:: REQUIREMENT ::
Copy out each line of the listing below that contains the word "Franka".

:: EXERCISE INPUT ::
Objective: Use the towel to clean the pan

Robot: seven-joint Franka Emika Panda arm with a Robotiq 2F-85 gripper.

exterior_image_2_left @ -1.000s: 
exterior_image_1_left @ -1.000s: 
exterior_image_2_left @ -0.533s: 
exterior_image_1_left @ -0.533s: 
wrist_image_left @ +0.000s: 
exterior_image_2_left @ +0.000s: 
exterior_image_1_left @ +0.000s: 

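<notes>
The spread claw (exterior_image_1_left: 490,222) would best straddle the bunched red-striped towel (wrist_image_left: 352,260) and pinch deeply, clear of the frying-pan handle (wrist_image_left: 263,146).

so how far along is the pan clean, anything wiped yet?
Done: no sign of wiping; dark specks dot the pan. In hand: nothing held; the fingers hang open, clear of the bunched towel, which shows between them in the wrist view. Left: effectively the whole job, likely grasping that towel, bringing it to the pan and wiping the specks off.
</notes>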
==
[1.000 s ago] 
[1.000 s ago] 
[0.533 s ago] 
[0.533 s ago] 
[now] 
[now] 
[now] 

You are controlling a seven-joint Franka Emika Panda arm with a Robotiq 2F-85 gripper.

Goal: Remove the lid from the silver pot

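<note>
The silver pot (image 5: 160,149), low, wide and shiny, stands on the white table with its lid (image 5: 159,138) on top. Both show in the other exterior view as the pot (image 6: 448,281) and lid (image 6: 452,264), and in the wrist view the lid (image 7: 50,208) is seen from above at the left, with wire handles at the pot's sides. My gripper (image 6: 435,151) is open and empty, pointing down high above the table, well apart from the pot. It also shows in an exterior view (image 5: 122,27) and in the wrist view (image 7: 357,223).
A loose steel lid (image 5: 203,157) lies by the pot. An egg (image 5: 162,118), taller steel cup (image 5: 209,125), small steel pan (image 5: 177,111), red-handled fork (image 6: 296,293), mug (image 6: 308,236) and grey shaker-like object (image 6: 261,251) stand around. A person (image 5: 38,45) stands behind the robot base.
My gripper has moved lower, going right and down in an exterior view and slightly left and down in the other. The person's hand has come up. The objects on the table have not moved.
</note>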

:: ANSWER SPACE ::
Robot: seven-joint Franka Emika Panda arm with a Robotiq 2F-85 gripper.
You are controlling a seven-joint Franka Emika Panda arm with a Robotiq 2F-85 gripper.

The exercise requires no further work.